__Exercise requirements__
The following data is to be repeated exactly, its pictures excluded.

== Segment start ==

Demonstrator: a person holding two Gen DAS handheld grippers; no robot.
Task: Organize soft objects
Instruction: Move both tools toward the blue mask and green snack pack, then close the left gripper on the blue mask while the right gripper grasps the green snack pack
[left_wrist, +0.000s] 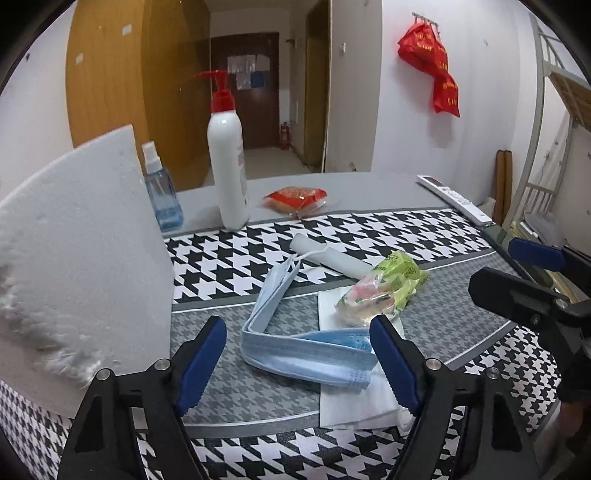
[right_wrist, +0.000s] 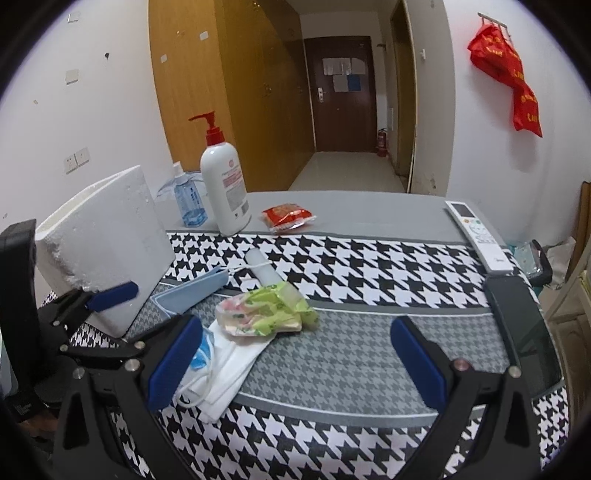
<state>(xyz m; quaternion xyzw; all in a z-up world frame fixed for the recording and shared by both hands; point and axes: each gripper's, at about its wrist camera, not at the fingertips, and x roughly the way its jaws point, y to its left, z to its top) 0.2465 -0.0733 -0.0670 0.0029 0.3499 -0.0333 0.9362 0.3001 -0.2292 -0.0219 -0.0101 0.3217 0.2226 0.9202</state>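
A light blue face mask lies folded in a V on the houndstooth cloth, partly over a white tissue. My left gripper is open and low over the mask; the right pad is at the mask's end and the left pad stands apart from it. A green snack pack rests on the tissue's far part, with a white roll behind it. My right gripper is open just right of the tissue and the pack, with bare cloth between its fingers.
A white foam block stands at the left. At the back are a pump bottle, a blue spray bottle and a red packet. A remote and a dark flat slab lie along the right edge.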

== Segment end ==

__Finished exercise__
Demonstrator: a person holding two Gen DAS handheld grippers; no robot.
Task: Organize soft objects
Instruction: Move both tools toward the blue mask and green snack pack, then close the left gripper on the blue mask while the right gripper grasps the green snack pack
[left_wrist, +0.000s] 
[right_wrist, +0.000s] 
<state>(xyz m; quaternion xyzw; all in a z-up world frame fixed for the recording and shared by both hands; point and axes: each gripper's, at about its wrist camera, not at the fingertips, and x roughly the way its jaws point, y to its left, z to its top) 0.2465 -0.0733 -0.0670 0.0029 0.3499 -0.0333 0.9362 0.3001 -0.2292 -0.0219 -0.0101 0.3217 0.2226 0.9202</state>
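A light blue face mask lies folded in a V on the houndstooth cloth, partly over a white tissue. My left gripper is open and low over the mask; the right pad is at the mask's end and the left pad stands apart from it. A green snack pack rests on the tissue's far part, with a white roll behind it. My right gripper is open just right of the tissue and the pack, with bare cloth between its fingers.
A white foam block stands at the left. At the back are a pump bottle, a blue spray bottle and a red packet. A remote and a dark flat slab lie along the right edge.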

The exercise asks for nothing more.